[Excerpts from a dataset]
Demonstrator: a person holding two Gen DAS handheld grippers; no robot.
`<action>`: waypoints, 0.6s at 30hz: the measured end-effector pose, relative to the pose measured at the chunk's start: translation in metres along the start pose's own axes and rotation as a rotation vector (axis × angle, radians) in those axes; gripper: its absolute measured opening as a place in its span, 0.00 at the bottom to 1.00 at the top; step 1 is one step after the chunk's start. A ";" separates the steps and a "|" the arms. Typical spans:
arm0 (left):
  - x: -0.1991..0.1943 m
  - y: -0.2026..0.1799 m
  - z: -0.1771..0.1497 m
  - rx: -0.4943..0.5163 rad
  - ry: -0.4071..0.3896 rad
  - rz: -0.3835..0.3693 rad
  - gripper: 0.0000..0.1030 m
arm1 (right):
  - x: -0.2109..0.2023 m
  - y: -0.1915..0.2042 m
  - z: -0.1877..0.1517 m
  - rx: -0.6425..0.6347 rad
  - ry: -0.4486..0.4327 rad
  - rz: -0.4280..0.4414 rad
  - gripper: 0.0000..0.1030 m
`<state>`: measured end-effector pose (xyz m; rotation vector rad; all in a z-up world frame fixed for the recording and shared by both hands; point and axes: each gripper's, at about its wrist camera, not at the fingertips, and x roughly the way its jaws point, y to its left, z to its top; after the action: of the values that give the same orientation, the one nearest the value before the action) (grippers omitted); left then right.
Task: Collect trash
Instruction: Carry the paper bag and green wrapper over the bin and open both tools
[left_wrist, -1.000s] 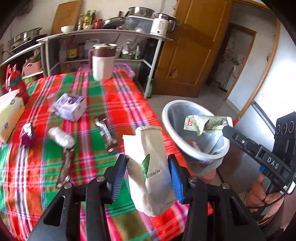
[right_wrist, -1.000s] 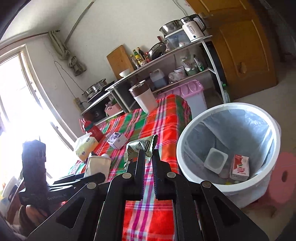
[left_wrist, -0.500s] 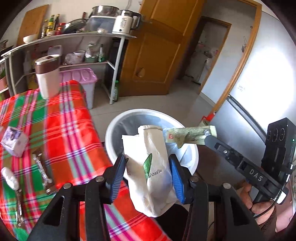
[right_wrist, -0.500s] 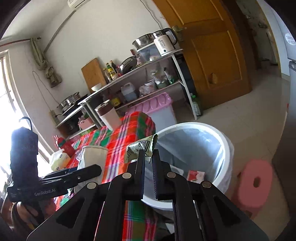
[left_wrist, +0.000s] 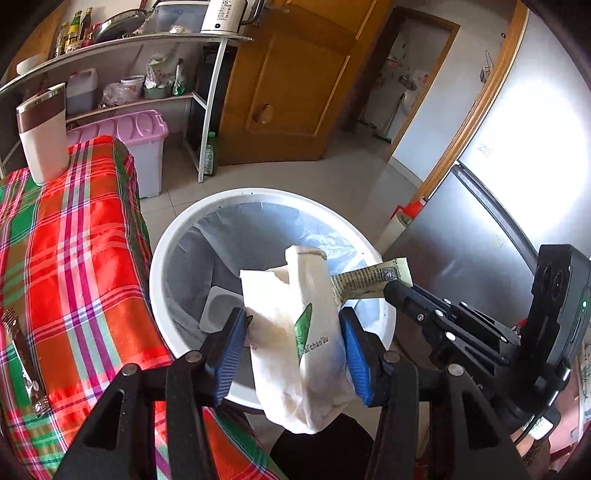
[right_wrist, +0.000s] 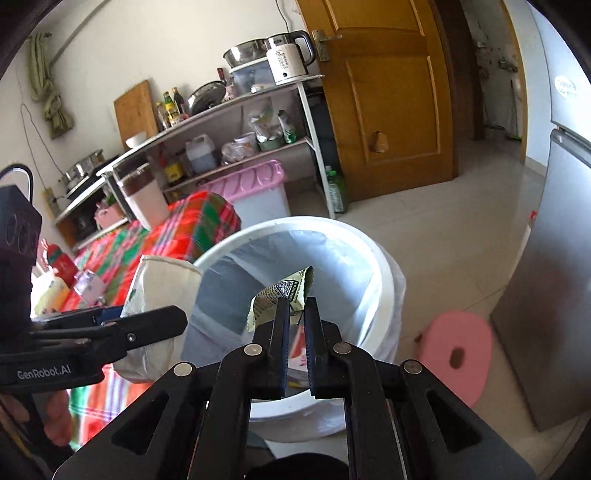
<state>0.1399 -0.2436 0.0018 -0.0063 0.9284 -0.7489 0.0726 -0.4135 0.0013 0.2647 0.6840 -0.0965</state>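
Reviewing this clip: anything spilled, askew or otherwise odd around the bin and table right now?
Nothing spilled. A brown wrapper lies on the tablecloth, not yet collected. The white paper bag sits between the left gripper's opening jaws over the bin; the right gripper pinches a green wrapper.

both tongs are black plastic with silver screws at the joints. the left tongs (left_wrist: 293, 349) have ribbed blue pads (left_wrist: 231, 345) inside the tips. "genrobot.ai" is printed in white along their side.
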 end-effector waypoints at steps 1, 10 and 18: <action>0.002 0.000 0.000 -0.003 0.002 0.005 0.54 | 0.002 0.000 -0.001 -0.006 0.008 0.000 0.09; 0.005 0.008 -0.005 -0.029 0.018 -0.001 0.63 | 0.014 -0.002 -0.007 0.011 0.060 -0.006 0.19; -0.022 0.023 -0.013 -0.052 -0.029 0.021 0.64 | 0.001 0.007 -0.005 0.036 0.031 0.033 0.26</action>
<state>0.1355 -0.2095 0.0026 -0.0525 0.9184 -0.7035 0.0713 -0.4056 -0.0016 0.3122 0.7085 -0.0729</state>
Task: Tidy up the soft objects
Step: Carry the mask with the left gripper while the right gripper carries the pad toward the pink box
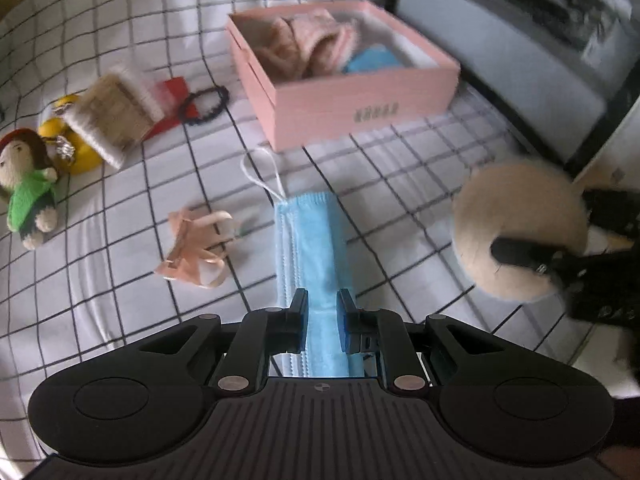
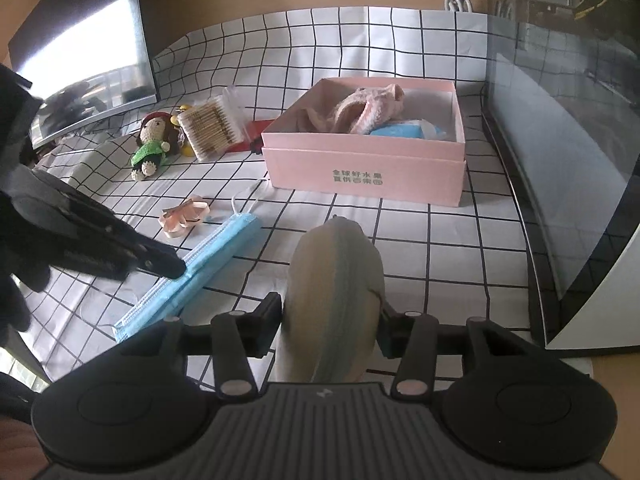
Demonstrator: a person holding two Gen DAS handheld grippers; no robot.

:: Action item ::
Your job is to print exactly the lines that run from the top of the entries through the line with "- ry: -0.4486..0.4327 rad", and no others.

:: Finished task ::
Demonstrator: a person holding two Gen DAS handheld grippers; no robot.
`<action>`: waypoints, 0.6s at 30hz: the measured end-effector pose, relative to the pose measured at the chunk's start: translation in metres along the start pose's own axes and rotation as a rotation vector (axis × angle, radians) in those axes; gripper: its absolute measured opening as a place in its span, 0.00 at the bottom to 1.00 at the top; step 1 is one step after the chunk's start. A ";" separates the steps and a "|" the arms. Typical spans:
arm0 (left):
  - x: -0.1991..0.1943 m
  - y: -0.2026..0.1799 m
  - z: -0.1771..0.1497 m
  - rx: -0.4943..0.5163 rad
  - ry: -0.4071..0.3896 rad
  - rz: -0.3835..0.3693 rad
  - gripper: 0.0000..0.1030 m
arm1 (right):
  - x: -0.2109..0.2023 m
  - y: -0.1915..0.2042 m
  - z: -0.1877..0.1517 m
  - rx: -0.6425..0.6347 rad
  - ry: -0.4486..0.4327 rad

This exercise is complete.